Jincai Yang


2025

pdf bib
Chinese Automatic Readability Assessment Using Adaptive Pre-training and Linguistic Feature Fusion
Xusheng Yang | Jincai Yang | Xiao Li
Proceedings of the 31st International Conference on Computational Linguistics

Chinese Automatic Readability Assessment (ARA) aims to classify the reading difficulty of Chinese texts. To address the issues of insufficient high-quality training data and underutilization of linguistic features in existing methods, we propose a method that combines adaptive pre-training with feature fusion based on an interactive attention mechanism. First, we enhance the model’s ability to capture different text difficulties through domain- and task-specific adaptive pre-training. Then, we propose an Adaptive Task-guided Corpus Filtering (ATCF) method, utilizing embeddings generated by the pre-trained model and applying nearest-neighbor search along with a sample balancing mechanism to ensure comprehensive learning across various difficulty levels.
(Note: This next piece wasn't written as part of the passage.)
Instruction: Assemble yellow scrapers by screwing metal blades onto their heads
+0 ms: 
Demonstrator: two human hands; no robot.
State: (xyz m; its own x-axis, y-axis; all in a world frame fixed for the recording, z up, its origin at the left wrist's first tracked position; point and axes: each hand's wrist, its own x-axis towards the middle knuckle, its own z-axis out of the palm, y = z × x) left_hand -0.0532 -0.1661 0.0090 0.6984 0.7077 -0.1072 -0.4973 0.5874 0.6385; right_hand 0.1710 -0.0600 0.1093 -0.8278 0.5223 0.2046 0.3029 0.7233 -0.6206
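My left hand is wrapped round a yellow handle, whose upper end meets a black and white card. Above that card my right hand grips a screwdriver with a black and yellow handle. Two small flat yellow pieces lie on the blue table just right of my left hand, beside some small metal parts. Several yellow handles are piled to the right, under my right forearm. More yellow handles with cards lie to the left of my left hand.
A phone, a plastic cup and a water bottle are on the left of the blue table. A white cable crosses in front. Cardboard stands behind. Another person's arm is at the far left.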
Finally, we propose an Interactive Attention-Driven Feature Fusion method that integrates linguistic and deep features, providing rich difficulty information to the model. Experiments on Chinese textbook dataset demonstrate that our method achieves state-of-the-art (SOTA) performance. Transfer learning experiments further indicate that our approach generalizes well to extracurricular reading and Chinese as a Foreign Language (CFL) ARA tasks.